One potential tumor-specific target is carcinoembryonic antigen (CEA), as 74.5–90% of gastric cancers have been shown to express CEA by immunohistochemistry.26,27 We have previously utilized the poorly differentiated gastric adenocarcinoma cell line, MKN45, to create orthotopic mouse models of gastric cancer. Using a humanized anti-CEA antibody (M5A) conjugated with a NIR 800 nm dye (M5A-IR800), we were able to brightly target the tumors and achieve high tumor-to-background ratios.28 In the present study, we obtained two patient-derived gastric cancer samples and demonstrate the applicability of M5A-IR800 to target human gastric cancer.
Methods
Mouse Models
All studies were approved by the San Diego Veterans Administration Medical Center Institutional Animal Care and Use Committee (IACUC) animal-use protocol A17-020 and the University of California San Diego (UCSD) IACUC protocol S99001. Athymic male and female nude mice, aged 4–6 weeks were purchased from the Jackson Laboratory (Bar Harbor, ME). The animals were fed an autoclaved diet and housed in a barrier facility. Orthotopic mouse models were fed a chlorophyll-reduced diet for 2 weeks before imaging (Envigo, Indianapolis, IN) to reduce autofluorescence. Before any surgical procedure, the mice were anesthetized with a solution of xylazine, ketamine, and phosphate-buffered saline (PBS) via intraperitoneal injection. This solution was used, because it provides stable anesthesia without the need to titrate for depth of sedation for the duration of the surgical procedure. For postoperative pain control, they received subcutaneous buprenorphine reconstituted in PBS (dosage: 0.05 mg/kg). At the conclusion of the study, mice were anesthetized with isoflurane and euthanized by cervical dislocation.
Patient-Derived Gastric Cancer Xenografts
The patient-derived gastric cancers KG8 and KG10 were obtained from surgical specimens under sterile conditions at the time of surgical resection. The patients’ tumors were obtained with informed consent under the UCSD Institutional Review Board (IRB) protocol number 090401.
Xenograft Establishment
To initially establish KG8 and KG10 mouse models, 1 mm3 fragments of the patient’s tumor were implanted into the bilateral flanks and shoulders of nude mice. Once subcutaneous tumors grew to approximately 1 cm, subsequent passages were performed by harvesting 1 mm3 fragments and implanting them into new mice. In additional nude mice, patient-derived orthotopic xenograft (PDOX) models were established by using the method of surgical orthotopic implantation described by Furukawa et al.29 In brief, mice were anesthetized as described above and a 1–2 cm transverse incision was made in the left upper quadrant through which the stomach was delivered. Subcutaneous-grown tumors were harvested and ~1-mm3 fragments were affixed to the greater curve of the stomach using 8–0 nylon suture (Ethicon Inc., Somerville, NJ).
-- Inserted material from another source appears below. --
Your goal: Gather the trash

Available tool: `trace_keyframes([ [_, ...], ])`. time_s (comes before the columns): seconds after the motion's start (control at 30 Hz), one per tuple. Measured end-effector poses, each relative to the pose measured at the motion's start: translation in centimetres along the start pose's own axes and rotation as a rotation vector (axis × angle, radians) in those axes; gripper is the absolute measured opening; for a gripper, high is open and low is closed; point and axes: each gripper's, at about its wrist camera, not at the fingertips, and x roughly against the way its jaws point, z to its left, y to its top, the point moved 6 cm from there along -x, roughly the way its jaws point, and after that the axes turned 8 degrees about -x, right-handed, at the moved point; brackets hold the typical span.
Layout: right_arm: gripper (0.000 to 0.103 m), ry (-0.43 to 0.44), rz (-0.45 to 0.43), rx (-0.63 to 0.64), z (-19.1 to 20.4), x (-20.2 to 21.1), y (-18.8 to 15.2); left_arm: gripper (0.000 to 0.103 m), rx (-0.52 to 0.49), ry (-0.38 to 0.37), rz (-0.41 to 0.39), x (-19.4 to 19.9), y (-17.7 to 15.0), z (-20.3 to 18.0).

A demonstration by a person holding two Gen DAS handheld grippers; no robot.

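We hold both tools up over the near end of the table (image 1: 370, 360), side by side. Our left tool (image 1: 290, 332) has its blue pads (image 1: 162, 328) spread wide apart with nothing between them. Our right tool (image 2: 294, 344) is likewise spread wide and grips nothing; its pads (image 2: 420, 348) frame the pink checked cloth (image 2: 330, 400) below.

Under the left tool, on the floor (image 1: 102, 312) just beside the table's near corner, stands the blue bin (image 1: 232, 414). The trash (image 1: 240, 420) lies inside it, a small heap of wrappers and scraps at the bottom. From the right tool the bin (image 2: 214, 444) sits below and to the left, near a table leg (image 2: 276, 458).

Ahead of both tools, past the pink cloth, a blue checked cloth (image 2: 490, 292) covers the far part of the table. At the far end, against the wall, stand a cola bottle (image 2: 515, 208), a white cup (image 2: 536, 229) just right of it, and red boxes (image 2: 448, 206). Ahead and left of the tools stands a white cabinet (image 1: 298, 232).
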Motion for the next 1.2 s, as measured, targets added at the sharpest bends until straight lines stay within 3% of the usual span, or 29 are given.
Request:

The stomach was returned to the abdomen and the incision was closed with interrupted 6-0 vicryl sutures (Ethicon Inc.). Orthotopic models were allowed to grow for 4–6 weeks for KG8 and 6–10 weeks for KG10 before performing any imaging studies. An equal distribution of male and female mice was used for all experiments.
Antibody Conjugation
The humanized anti-CEA hT84.66-M5A (M5A) monoclonal antibody, established by Yazaki et al., was used for labeling of the gastric cancers.30 A control antibody that binds the heavy chains on human IgG was used as a control (R&D Systems, Minneapolis, MN). Both M5A and IgG were conjugated to the NIR dye IRDye800CW NHS Ester (LI-COR Biosciences, Lincoln, NE) to establish M5A-IR800 and IgG-IR800 by using methods previously described.18,31 The final products were stored at 4 °C.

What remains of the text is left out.